Photograph of The Haenigsens, Bucks County Playhouse, 1941. Sunday Call-Chronicle, 1941. Image courtesy of the Spruance Collection of the Bucks County Historical Society.
Education and Training
Correspondence course (illustration) with Eugene Zimmerman, 1917
Self-study through copying cartoons and illustrations from magazines
Teachers and Influences
George Harriman, cartoonist of Baron Bean and Krazy Kat
Colleagues include Bugs Baer, Milt Gross, Rube Goldberg, Bill Holman, Chic Young, Ernie Bushmiller, Milt Caniff, and Al Capp
Connection to Bucks County
Harry Haenigsen first moved to Lumberville in 1931 with his wife Bobby (stage name Jeanette Kerr), but they stayed only briefly. They came back to the Solebury-New Hope area in 1939 and lived in Lambertville, New Jersey, just across the river from New Hope and in Ivyland.
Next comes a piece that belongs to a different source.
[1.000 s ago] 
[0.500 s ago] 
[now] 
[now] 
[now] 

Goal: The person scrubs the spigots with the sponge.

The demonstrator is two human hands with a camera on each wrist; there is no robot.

Haenigsen was director of the renowned Bucks County Playhouse and the Playhouse Inn, New Hope, which was started by Donald Walker and Odette before she opened Chez Odette. He was also director of the first Lambertville Art Shad Festival in 1981 and that same year he published a shad cookbook.
Colleagues and Affiliations
Harry Haenigsen's first wife Bobby, was an accomplished singer and dancer. She worked with George M. Cohan and as a soloist with John Phillip Sousa, using the stage name of Jeanette Kerr. Her tragic death in a car crash in 1968 also spelled the end of the Penny and Our Bill strips as far as Haenigsen was concerned. (They were drawn by other artists until 1973.) Haenigsen married the painter Ellen Hall in 1971. Bill Ney was a friend, and Haenigsen was associated with many in local theater scene, such St. John Terrell, in his capacity as director of the renowned Bucks County Playhouse and the Playhouse Inn.
Photograph of Harry Haenigsen by Maynard Clark. James A. Michener Art Museum. Gift of Philip A. and Dianna T. Betsch.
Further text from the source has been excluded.